**Task brief**
Retype only what runs from the line that contains "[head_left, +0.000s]" through the last line of the listing below, both lines included.

**Raw data**
===============
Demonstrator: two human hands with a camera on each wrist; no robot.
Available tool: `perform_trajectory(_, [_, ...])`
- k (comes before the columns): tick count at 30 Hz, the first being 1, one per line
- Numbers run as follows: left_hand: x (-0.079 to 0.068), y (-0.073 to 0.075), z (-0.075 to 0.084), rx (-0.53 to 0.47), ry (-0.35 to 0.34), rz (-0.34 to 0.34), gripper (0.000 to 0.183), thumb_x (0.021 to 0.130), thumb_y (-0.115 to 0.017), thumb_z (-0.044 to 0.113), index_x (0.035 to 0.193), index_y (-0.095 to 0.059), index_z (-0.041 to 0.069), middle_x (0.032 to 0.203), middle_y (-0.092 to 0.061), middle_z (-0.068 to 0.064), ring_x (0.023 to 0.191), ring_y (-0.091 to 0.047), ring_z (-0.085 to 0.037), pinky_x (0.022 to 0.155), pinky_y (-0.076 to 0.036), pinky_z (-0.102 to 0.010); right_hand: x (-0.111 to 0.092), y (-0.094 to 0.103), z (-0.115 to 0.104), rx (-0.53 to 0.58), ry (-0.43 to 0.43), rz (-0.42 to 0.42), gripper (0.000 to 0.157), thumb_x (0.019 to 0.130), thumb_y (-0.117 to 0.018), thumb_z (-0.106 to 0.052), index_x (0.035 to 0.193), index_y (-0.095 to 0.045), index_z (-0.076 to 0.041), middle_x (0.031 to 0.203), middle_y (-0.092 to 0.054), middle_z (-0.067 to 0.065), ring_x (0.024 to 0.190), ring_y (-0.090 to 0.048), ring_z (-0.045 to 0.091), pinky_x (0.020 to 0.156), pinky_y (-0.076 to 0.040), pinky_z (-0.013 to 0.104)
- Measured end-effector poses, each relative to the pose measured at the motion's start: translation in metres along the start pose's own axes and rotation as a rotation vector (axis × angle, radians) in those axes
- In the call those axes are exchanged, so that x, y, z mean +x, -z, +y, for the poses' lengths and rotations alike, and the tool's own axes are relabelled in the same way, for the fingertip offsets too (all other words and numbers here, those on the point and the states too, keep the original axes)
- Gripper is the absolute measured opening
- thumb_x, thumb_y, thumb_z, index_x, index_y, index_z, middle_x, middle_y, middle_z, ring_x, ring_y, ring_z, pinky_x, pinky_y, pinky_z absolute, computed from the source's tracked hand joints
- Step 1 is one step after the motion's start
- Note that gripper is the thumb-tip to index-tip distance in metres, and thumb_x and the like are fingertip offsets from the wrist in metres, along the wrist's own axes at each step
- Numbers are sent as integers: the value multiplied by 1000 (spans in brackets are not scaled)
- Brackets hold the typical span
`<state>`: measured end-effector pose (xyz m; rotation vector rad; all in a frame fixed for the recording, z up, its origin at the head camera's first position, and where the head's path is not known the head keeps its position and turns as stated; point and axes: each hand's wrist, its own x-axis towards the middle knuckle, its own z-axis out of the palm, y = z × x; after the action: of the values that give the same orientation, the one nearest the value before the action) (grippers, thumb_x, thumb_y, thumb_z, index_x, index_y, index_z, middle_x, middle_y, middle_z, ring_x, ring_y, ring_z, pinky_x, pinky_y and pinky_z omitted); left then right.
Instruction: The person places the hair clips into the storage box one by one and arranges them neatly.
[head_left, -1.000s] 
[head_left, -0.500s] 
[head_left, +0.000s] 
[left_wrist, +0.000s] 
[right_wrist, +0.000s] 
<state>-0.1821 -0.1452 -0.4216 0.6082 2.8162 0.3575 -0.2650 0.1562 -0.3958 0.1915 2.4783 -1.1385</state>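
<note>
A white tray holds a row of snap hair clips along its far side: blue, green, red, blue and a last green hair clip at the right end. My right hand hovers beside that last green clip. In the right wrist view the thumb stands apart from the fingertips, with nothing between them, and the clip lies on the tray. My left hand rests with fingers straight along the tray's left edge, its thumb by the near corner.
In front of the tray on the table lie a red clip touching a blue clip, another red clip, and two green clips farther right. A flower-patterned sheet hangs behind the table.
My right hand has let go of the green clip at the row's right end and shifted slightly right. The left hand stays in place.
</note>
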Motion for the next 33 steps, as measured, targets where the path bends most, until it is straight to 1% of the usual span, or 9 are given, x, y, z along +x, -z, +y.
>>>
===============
**Answer**
[head_left, +0.000s] 
[left_wrist, +0.000s] 
[right_wrist, +0.000s] 
<state>-0.1821 -0.1452 -0.4216 0.6082 2.8162 0.3575 -0.2650 0.1562 -0.3958 0.1915 2.4783 -1.1385</state>
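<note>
A white tray holds a row of snap hair clips along its far side: blue, green, red, blue and a last green hair clip at the right end. My right hand hovers beside that last green clip. In the right wrist view the thumb stands apart from the fingertips, with nothing between them, and the clip lies on the tray. My left hand rests with fingers straight along the tray's left edge, its thumb by the near corner.
In front of the tray on the table lie a red clip touching a blue clip, another red clip, and two green clips farther right. A flower-patterned sheet hangs behind the table.
My right hand has let go of the green clip at the row's right end and shifted slightly right. The left hand stays in place.
</note>
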Motion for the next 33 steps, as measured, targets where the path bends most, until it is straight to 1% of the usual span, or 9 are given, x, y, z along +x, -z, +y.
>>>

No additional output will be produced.